Le rêve de l'autre

Hirsch Milena

JOELLE LOSFELD

Chaque soir, le noble, le farfelu, le très sage, le Sphinx à la canne de oud et au canotier de blé sauvage, l'aîné de tous les écrivains d'Égypte, Albert Cossery, déguste un verre de vin puis son repas à la brasserie Lipp. Son corps ne pèse pas plus qu'un voile et flotte dans des vêtements de tweed en hiver, de coton crème aux beaux jours. Albert échappe aux lois de ce monde: il est immortel.
Albert est le porte-parole des indigents. Il donne voix aux miséreux, aux chômeurs, aux hommes errants. Il est le point fixe où aboutissent les appels perdus du monde. A 19 heures chaque jour, puis après son repas vers 21 heures, devant un café, il reste le plus souvent seul à sa table, ferme parfois les yeux et recueille, savoure, console, anoblit les égarés, les hommes oubliés de Dieu. Un apéritif et un dîner alchimiques. Un cadeau qui semble être offert à quelques-uns, si rares, dont lui qui allait atteindre bientôt un siècle de battements de coeur.

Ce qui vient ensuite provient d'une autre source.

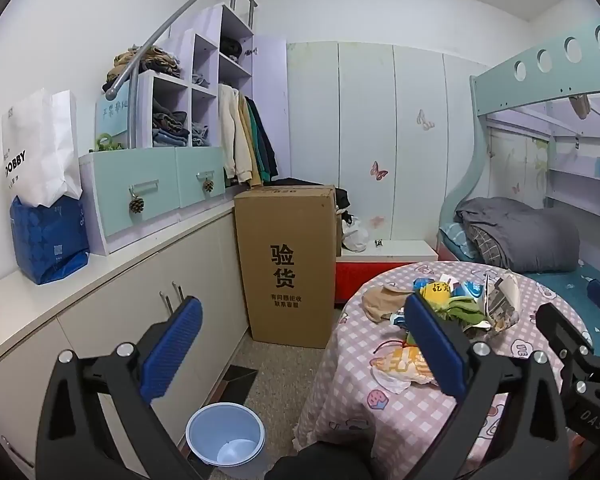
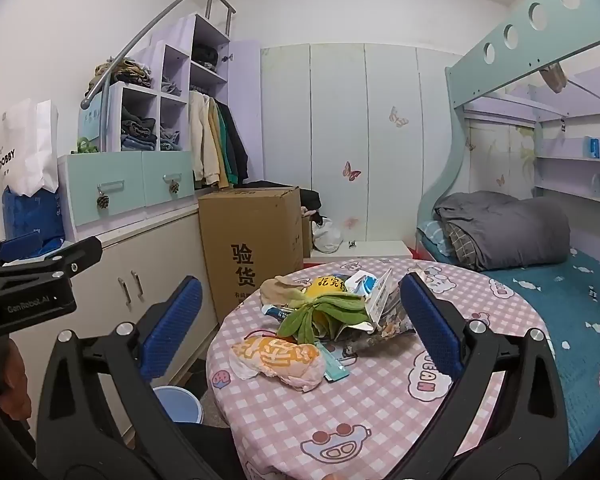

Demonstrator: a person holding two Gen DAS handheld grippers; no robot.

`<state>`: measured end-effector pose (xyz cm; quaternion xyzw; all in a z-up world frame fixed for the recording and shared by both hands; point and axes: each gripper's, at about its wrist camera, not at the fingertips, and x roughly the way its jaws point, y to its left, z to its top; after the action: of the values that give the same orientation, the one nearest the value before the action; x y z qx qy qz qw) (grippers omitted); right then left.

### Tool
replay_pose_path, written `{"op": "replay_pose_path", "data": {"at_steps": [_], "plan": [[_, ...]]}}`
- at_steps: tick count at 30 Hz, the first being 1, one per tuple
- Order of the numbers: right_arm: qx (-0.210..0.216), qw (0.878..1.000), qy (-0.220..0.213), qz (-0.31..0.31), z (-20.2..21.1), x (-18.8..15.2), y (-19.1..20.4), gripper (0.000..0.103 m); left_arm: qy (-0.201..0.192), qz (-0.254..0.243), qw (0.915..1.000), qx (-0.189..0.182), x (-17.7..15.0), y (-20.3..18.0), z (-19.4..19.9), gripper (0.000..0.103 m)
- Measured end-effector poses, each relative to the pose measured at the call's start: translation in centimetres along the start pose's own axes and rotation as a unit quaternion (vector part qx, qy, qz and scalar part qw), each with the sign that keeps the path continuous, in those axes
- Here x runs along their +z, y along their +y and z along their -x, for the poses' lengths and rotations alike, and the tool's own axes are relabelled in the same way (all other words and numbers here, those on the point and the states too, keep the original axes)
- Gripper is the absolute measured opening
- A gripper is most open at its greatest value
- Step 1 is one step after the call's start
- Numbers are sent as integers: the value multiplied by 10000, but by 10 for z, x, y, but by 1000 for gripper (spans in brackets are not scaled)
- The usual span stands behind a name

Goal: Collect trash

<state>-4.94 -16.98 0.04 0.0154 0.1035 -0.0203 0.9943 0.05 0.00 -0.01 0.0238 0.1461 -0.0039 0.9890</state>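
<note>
A heap of trash lies on the round table with the pink checked cloth: an orange-and-white plastic bag, a green leafy scrap, a yellow packet, a beige sock-like cloth, crumpled printed paper and a small teal wrapper. My right gripper is open, short of the heap, holding nothing. My left gripper is open too, left of the table and above the floor. A light blue bin stands on the floor below it, by the table's edge.
A tall cardboard box stands behind the bin against a long white cabinet. A bunk bed with a grey quilt runs along the table's right side. A narrow strip of floor lies between cabinet and table.
</note>
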Motion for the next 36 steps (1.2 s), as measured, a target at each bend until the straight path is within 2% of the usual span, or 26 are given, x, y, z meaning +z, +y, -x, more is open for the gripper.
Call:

Je suis entrée un soir chez Lipp parce qu'il pleuvait et que ma robe s'apprêtait à fondre. Cette sorte de soir qui tombe dès le matin. Bras découverts, mains vides, je me suis assise et il est venu. Il est arrivé vers moi et je ne savais pas que j'occupais sa table, c'est ainsi que nous avons commencé. Puis j'ai recherché sa présence et nous nous sommes retrouvés régulièrement, enfin ai-je tout imaginé? Nos rencontres ressemblent tant à des songes.
J'ai fini par lui raconter...
- Albert,
Comment vous dire... Ce jour-là un nuage tropical comprime le ciel sur Paris. C'est le début du matin. Il pleut du chaud avec du silence entre les gouttes, comme la fin d'une pluie mais dès le début. Et dans ce renversement du temps, j'aperçois quelque chose qui semble me concerner. Parce que rien, Albert, dans ce lundi matin, mais pas non plus le dimanche ni les autres jours, ne m'avait jusqu'ici fait sentir que je pourrais avoir ma place dans le mouvement du temps.
-...
Albert me fait signe de continuer.
- Même pas au début de cette vie. Pas petite à l'école avec les autres, non. Pas non plus aux goûters roses. Un peu plus tard dans quelques lits rouges, oui, l'amour... vraiment oui, les voyages, les courses à travers les rivières, comme ça, au galop jusqu'en bas du ciel. Mais alors, arrivée là-bas où aller, Albert? Que faire de vraiment bien et avec qui?
Nous sirotons chacun notre café. Je n'attends pas de réponse, mais je te regarde. Albert, tu es le chemin. Tu es le guéridon et la chaise devant ce chemin. Tu es le café et le verre d'alcool. Tu es l'homme attablé dans la marge et tu es ton propre festin.
- Laissez-moi essayer de vous expliquer un peu plus cette histoire...
Albert hoche la tête, il aime cette petite écume que je lui apporte du dehors. Je poursuis:
- Je suis chez moi. La nuit se termine. Je reste couchée sur mon lit par-dessus l'édredon de printemps et j'écoute. J'ai déposé le téléphone sur l'oreiller de l'homme qui s'est pour un temps éloigné de moi - je ne rentre pas davantage dans les détails à ce stade du récit, vous me comprendrez -, je compose le double zéro qui me propulse hors de France, m'ouvre toutes les frontières pour me placer, nue, devant le monde. D'un 39 j'entrerais en Italie... d'un 20, en Égypte! La terre entière pourrait me répondre, si j'appelais. Mais là curieusement, je ne peux pas aller au-delà de ce double zéro. J'entends le silence qui m'entoure, puis un oiseau lancer de toutes petites notes de musique. Et si l'énergie du jour ne venait pas me prendre, je resterais bouleversée par ce rien. Comme les fous, ou les accomplis. Ce que je ne suis pas, Albert.